JOE SOUTH Instrospect & Don’t It Make You Want To Go Home? (Raven)

Joe South was both a session and songwriting veteran by the time he released his debut solo album, “Introspect”, in 1968, having played on “The Sound Of Silence” and “Blonde On Blonde” and written Deep Purple’s US hit “Hush”. His own material shows him also to be capable of studio wizardry to rival Brian Wilson and Phil Spector, fashioning an intoxicating hybrid of Dylan-influenced rock, soul, country, pop and experimental electronics. If at first these songs sound rather too samey, the suspicion is soon replaced with the realisation that they all share South’s chunky consistency.

Singing with a gruff sensitivity that explains why Elvis was drawn to cover his work, “Mirror Of Your Mind” is a complex multi-part piece, phased, distorted and warped, and “Redneck” satirises Southern stereotypes five years ahead of Randy Newman. The oft-covered “Games People Play” is “Introspect”’s big single, at least as far as British ears are concerned, employing an electric sitar at the far end of the instrument’s fashion curve and softening its barbed lyrics with Southern gentility.

Sometimes “Introspect” acknowledges its influences a little too openly: “These Are Not My People” carries more than a flavour of “Like A Rolling Stone” in its finger-wagging castigation of social scenesters, and “Birds Of A Feather” is lyrically redolent of Van Morrison’s “Brown Eyed Girl”. Nevertheless, the glorious seven minute closer “Gabriel” documents South’s genius in full, unfettered flow: coolly namechecking his hometown, the Reverend summons his flock to an irrepressibly funky showdown on the corner of 14th and Beale.
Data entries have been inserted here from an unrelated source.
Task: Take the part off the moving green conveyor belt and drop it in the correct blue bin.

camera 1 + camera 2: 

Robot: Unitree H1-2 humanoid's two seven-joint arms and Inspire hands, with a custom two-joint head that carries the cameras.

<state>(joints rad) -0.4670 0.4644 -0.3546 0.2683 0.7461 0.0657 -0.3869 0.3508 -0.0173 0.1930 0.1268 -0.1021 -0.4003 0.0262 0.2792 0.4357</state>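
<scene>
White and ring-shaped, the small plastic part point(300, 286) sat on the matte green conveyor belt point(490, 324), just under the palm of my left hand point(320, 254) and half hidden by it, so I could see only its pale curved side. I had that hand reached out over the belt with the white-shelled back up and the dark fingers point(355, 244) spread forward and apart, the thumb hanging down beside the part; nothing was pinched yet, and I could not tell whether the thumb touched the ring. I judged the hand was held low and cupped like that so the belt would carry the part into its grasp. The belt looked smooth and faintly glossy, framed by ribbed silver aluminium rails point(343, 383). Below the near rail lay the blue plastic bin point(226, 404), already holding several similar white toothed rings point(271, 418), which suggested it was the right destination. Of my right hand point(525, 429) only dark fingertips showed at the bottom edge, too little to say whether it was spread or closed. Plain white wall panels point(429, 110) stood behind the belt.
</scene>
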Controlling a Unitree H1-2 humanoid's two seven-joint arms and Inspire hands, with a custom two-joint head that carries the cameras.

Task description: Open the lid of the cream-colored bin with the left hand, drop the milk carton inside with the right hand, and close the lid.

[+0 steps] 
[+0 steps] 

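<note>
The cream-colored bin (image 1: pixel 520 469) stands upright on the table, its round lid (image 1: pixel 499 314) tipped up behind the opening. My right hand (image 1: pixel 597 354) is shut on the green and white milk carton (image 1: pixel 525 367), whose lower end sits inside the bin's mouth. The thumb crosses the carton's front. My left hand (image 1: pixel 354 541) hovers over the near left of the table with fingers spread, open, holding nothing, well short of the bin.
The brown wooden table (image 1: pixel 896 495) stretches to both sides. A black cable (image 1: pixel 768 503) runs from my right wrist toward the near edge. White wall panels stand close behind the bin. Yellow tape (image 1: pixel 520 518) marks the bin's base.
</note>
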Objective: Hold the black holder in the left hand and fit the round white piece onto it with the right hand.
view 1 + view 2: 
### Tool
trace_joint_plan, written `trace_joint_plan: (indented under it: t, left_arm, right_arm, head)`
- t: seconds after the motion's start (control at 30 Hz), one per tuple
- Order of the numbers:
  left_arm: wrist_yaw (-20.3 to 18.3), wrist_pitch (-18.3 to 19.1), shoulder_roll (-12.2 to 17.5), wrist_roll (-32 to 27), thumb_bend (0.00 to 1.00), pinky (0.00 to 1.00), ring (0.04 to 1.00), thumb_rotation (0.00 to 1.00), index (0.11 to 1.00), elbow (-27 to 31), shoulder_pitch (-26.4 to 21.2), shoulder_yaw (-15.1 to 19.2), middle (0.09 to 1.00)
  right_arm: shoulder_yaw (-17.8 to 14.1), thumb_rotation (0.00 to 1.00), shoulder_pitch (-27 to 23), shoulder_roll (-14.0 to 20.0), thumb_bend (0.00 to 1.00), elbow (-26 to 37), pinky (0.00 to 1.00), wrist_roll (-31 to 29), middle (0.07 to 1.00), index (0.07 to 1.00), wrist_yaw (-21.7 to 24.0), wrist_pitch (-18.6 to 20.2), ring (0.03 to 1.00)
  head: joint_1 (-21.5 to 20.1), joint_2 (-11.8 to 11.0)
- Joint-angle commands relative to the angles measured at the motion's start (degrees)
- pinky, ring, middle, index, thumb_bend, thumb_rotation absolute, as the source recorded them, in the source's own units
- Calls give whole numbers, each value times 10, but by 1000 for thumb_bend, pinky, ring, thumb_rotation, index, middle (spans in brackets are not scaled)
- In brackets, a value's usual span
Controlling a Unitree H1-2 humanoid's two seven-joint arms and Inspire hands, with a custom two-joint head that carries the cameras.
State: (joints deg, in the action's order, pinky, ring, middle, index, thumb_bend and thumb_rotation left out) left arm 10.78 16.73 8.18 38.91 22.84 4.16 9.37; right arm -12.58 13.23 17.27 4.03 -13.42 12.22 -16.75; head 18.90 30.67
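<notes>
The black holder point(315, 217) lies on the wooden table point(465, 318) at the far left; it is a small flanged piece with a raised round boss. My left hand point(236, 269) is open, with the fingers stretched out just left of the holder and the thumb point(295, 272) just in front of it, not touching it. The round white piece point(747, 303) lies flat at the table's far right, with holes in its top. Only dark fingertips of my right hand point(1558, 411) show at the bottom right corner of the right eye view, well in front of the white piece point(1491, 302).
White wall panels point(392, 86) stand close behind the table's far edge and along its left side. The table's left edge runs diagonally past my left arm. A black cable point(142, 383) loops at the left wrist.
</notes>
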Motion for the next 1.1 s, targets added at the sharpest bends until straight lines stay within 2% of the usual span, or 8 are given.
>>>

The following year’s “Don’t It Make You Want To Go Home?” is substantially more of the same, albeit slightly weakened by the way his songwriting settles for uneasy sentimentality rather more often. There’s more gospel fervour on “Shelter” and ticking stereo trickery during “Clock Up On The Wall”. The way the bass intro to “What Makes Lovers Hurt One Another?” skilfully avoids settling where the ear expects catches me out every time, as does the way it leads immediately into “Before It’s Too Late”, less a song than a scripted jam session coda, an amiable, Leon Russell-esque big band shambles. It all comes together on “Walk A Mile In My Shoes”: the empathy (and how much of that is there in rock?), the glorious melodic sensibility, the panoramic arrangement coaxed from a pocket-sized group. Heck, he even bangs on about karma ahead of John Lennon. Decades before Bono’s nightly phone call to the White House from the Zoo TV stage, “A Million Miles Away” records, over a channel panning marching band soup, South’s attempts to get a message of appreciation to President Nixon from “the hip community of Atlanta”, thanking him for his efforts in attempting to end the Vietnam war. The title track closes the album, a string-soaked hymn to lost childhood innocence and his development-encroached hometown. As a bonus, this CD reissue also offers the track “Hole In Your Soul”, originally found on a cobbled-together follow-up to the swiftly deleted “Introspect”. Drenched in Spectoresque reverb and more electric sitar, it’s another ragged and funky jam, well worth appending to the main albums.

If Joe South is recognised more as a songwriter than a recording artist these days, Raven’s thoughtfully annotated 2-for-1 reissue of his first two albums deserves to redress that perception. Over 35 years after the fact, his music sounds like the Carpenters on psychedelics and soul food, ripe for reappraisal.